One day, Jesus told his friends a story. “A farmer went out to plant some seeds. As he scattered them across his field, some seeds fell on a footpath, and the birds came and ate them. Other seeds fell on shallow soil with underlying rock. The seeds sprouted quickly because the soil was shallow. But the plants soon wilted under the hot sun, and since they didn’t have deep roots, they died. Other seeds fell among thorns that grew up and choked out the tender plants. Still other seeds fell on fertile soil, and they produced a crop that was thirty, sixty, and even a hundred times as much as had been planted!” (Matthew 13.3-8, NLT).
When I was in Bible Society work, I often preached on this passage, because, as Jesus notes later in that passage, the seed is the Word of God, and I was in the business of promoting the reading, promotion and distribution of God’s Word.

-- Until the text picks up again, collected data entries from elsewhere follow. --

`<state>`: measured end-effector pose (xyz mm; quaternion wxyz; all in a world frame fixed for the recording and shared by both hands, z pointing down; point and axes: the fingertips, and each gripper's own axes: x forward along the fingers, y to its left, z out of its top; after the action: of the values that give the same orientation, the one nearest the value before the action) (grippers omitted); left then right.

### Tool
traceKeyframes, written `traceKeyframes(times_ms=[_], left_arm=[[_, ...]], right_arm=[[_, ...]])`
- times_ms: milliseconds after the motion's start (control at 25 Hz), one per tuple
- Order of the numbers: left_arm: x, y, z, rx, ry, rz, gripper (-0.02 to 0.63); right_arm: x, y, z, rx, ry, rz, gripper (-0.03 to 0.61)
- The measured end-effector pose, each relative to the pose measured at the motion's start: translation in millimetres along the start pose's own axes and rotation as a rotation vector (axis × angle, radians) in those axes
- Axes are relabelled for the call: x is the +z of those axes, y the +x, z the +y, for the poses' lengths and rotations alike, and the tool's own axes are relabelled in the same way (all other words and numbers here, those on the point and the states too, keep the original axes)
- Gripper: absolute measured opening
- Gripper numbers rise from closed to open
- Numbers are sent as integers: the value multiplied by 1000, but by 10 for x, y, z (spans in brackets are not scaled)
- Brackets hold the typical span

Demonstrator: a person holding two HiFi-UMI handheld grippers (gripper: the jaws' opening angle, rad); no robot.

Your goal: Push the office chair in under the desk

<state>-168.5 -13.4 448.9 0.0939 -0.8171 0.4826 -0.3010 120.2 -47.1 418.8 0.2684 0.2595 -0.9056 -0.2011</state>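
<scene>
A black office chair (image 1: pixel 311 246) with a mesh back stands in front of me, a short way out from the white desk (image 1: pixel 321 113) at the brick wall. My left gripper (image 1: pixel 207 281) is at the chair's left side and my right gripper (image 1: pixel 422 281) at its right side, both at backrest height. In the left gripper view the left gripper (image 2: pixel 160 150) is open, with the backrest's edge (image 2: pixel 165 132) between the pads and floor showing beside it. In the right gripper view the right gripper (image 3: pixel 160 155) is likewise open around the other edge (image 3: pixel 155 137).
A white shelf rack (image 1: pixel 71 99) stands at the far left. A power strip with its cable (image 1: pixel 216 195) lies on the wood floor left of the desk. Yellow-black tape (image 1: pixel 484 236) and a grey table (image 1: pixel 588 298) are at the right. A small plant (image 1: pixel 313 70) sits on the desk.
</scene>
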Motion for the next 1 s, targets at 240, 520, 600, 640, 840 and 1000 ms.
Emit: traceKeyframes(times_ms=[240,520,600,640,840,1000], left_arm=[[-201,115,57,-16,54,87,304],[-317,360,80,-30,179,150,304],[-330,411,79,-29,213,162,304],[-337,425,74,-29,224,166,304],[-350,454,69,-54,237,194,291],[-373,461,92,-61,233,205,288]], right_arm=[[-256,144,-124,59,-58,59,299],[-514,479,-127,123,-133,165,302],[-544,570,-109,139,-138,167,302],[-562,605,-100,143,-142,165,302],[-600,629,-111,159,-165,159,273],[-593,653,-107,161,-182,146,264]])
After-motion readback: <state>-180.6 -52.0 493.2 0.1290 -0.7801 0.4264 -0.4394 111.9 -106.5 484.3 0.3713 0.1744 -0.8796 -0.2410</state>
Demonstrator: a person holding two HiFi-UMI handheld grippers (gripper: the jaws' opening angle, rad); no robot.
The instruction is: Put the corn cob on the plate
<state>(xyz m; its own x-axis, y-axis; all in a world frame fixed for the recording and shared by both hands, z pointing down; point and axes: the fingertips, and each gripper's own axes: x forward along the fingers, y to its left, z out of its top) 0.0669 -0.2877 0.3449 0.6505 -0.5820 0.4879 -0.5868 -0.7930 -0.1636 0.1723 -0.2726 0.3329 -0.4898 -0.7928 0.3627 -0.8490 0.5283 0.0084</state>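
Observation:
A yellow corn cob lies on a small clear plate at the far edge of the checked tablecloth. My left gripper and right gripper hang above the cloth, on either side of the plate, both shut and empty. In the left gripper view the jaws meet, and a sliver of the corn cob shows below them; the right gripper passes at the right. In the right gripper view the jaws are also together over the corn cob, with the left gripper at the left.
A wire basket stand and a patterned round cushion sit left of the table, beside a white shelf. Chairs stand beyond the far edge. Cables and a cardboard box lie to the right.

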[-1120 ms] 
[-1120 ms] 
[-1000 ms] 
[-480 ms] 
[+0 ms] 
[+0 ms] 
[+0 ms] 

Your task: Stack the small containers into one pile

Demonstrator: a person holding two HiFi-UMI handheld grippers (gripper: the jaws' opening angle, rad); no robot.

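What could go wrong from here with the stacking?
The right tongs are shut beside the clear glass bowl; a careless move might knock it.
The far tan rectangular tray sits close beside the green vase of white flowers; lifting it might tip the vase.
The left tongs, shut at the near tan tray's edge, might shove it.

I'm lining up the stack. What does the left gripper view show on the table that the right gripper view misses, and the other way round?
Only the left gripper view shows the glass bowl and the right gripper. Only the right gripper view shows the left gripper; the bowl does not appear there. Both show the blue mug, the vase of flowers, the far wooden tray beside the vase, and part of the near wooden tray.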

It has another layer of meaning, though, too.
When we sow seeds of faith, we can’t always see immediate results. It might take years for those seeds to take root and grow.

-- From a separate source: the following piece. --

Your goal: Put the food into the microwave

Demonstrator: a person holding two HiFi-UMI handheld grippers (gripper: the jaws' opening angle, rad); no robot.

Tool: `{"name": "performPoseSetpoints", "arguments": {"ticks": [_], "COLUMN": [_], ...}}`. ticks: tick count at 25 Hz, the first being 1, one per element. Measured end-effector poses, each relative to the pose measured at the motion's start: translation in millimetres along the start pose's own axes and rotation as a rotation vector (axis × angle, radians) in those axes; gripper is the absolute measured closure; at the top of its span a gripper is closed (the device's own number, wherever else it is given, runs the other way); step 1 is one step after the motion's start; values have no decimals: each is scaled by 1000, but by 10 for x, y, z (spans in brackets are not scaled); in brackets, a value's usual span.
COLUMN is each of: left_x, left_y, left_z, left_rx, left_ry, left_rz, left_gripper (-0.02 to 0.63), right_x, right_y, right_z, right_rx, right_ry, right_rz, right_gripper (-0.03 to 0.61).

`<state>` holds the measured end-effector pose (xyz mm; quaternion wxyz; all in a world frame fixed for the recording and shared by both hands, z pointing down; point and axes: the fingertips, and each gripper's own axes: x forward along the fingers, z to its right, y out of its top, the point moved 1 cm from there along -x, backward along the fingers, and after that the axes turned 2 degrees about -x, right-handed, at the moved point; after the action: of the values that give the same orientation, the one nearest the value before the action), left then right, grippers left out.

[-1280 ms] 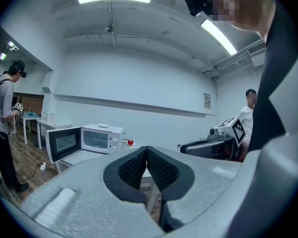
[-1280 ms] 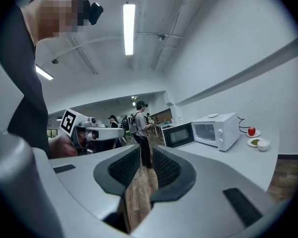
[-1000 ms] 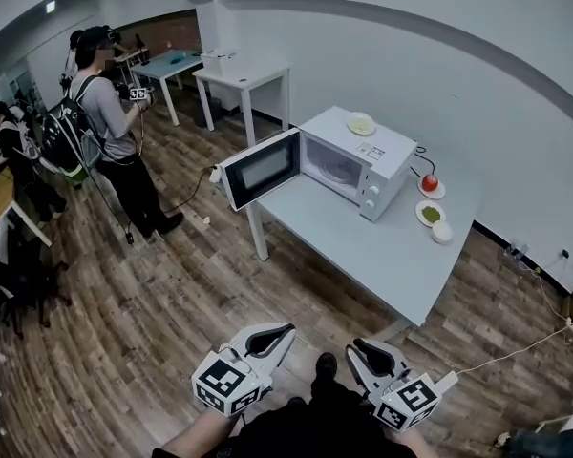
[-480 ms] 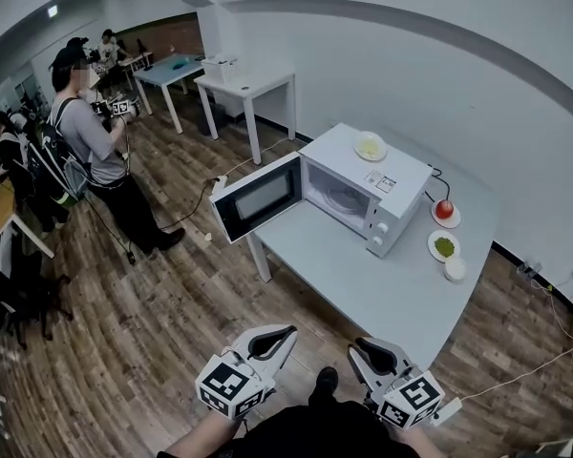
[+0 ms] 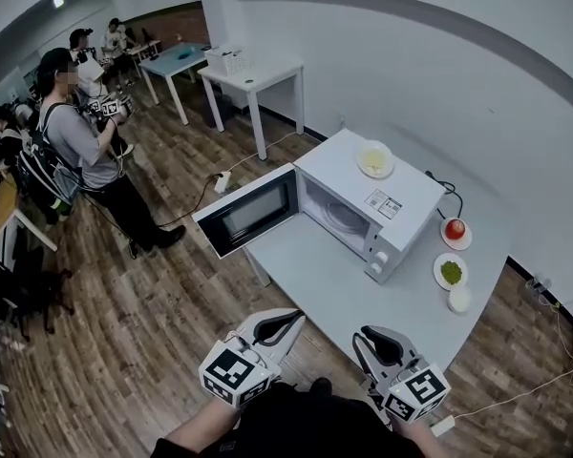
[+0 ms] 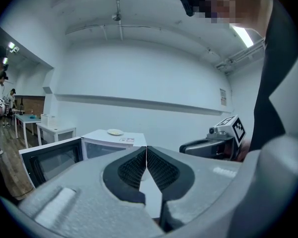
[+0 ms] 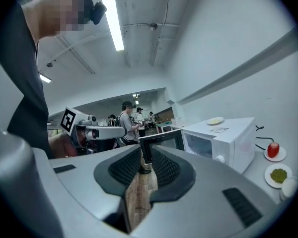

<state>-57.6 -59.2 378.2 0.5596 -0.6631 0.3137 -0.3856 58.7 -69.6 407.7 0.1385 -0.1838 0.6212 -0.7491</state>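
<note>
Now low before the counter with open microwave: left gripper closed, empty; right gripper barely apart, empty.

The pale counter stands on a wood-plank floor. A white microwave sits on it, door swung open past the counter's left edge. To the microwave's right, towards the wall, a plate with red food, a plate of green food and a small white bowl lie close together in a row.
</note>
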Motion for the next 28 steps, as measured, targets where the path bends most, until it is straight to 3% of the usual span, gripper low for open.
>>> {"name": "performPoseSetpoints", "arguments": {"ticks": [6,12,23,28], "left_x": [497,1050,2151,2692], "left_y": [93,238,442,533], "left_z": [-205,-644,-1643,-1906], "left_rx": [33,211,430,512], "left_ry": [-55,-108,-286,-314], "left_rz": [-40,-77,-160,-164], "left_gripper": [604,604,604,604], "right_x": [158,448,1145,1241], "right_y": [43,77,277,261], "right_z": [384,787,1350,1435], "right_rx": [35,51,101,130], "right_ry": [-32,-110,-310,-385], "right_rz": [16,18,24,16], "right_gripper": [499,500,500,500]}}
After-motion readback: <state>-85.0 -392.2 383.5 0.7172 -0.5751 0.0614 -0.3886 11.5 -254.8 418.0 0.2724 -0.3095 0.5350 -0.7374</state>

I’ve heard a few stories this week of people in whom much has been invested spiritually who are starting to bear fruit. It’s exciting to watch, and exciting to hear these stories.
Here’s another example. A few weeks ago, I was called to oversee a ‘celebration of life’ service for someone who had died. I knew no one in the family at all. In the conversation, I learned that the reason I was called is that a young person in their family has attended our summer Vacation Bible Camp.
Because our volunteers helped a child learn about Jesus while having fun, I now have an opportunity to share the good news of Jesus with a group of grieving family and friends.
We have no idea what may happen when we sow seeds of the Word, seeds of faith. Ultimately, that’s up to the Lord. We may benefit in our own part of God’s vineyard, or some other congregation may benefit. Either way, the Kingdom wins when we share faith.
“Always work enthusiastically for the Lord, for you know that nothing you do for the Lord is ever useless” (1 Corinthians 15.58b, NLT).